Jest takie przysłowie piłkarskie: „Ostatni mecz rundy jest taki jak cała runda”. W sumie to nie wiem czy jest takie przysłowie, ale takie powiedzenie pasuje właśnie do drużyny z Bronowa. Rotuz wygrał z Piastem Bieruń 3:2 grając w typowy dla siebie sposób z jednym niuansem… mianowicie kończąc go zwycięstwem.
Zakończona wczoraj runda jesienna była dla Rotuza niezbyt miła i udana. Rotuz okiem kibiców i obserwatorów grał dobrze, ładnie dla oka, ale w kluczowych momentach nieskutecznie zarówno w ofensywie jak i defensywie. Podobnie było wczoraj, tyle że tym razem rywalowi zabrakło jakości, aby zdobyć więcej goli i stracić mniej.
Rotuz grał dobrze, dominował w pierwszej połowie zdecydowanie. Jak zwykle brakowało konkretów pod bramką rywala. Gola zdobył dopiero Mencnarowski pewnie wykorzystując rzut karny po faulu na Danielu Ferudze. Swoje próby z gry miał Wieczorek, Adamczyk oraz Bartek Feruga oddając na fantazji strzał wolejem z…połowy boiska.
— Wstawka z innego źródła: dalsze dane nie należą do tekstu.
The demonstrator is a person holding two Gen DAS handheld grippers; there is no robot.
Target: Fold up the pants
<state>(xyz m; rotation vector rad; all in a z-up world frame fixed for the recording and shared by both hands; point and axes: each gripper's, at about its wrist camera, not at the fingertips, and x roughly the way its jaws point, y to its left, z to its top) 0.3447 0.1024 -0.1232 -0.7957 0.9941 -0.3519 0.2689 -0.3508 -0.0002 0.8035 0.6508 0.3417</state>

Drużyna przyjezdnych miała jedną sytuację w pierwszej połowie po rzucie wolnym, jak można się domyślić, ta jedna sytuacja wystarczyła aby zdobyć gola wyrównującego. Wrzutka został przecięta przez gracza Rotuza, myląc kompletnie, złapanego na wykroku Granatowskiego i wpadła do bramki Bronowian.
Po zmianie stron niespodziewanie na prowadzenie wyszli goście, gdy składną kontrę ładnym strzałem w długi róg wykończył gracz Piasta. Odpowiedź Rotuza była natychmiastowa. Bronowianie szybko i sprawnie przeprowadzili akcję środkiem, podanie piłki na wolne pole do Adamczyk, który precyzyjnym strzałem pokonał bramkarza rywali. Remis w tym meczu ewidentnie nie interesował gospodarzy. Coraz więcej akcji przynosiło realne zagrożenie pod bramką drużyny z Bierunia. Okazało się, że w świetnej dyspozycji jest ich bramkarz, który radził sobie nawet z najbardziej wymagającymi strzałami. Nie poradził sobie lub morze zlekceważył strzał z dystansu D. Ferugi, który na pozór był lekki i niegroźny, ale na tyle precyzyjny że piłka wpadła do bramki rywala dając zasłużone prowadzenie dla Rotuza. Od tego momentu mecz był już pod kontrolą Bronowian, rywal bardziej czekał na ostatni gwizdek w to zimne popołudnie niż realnie walczył o zdobycz punktową. Dlatego też wynik nie uległ już zmianie dzięki czemu Rotuz na koniec rundy jesiennej zgarnął komplet punktów.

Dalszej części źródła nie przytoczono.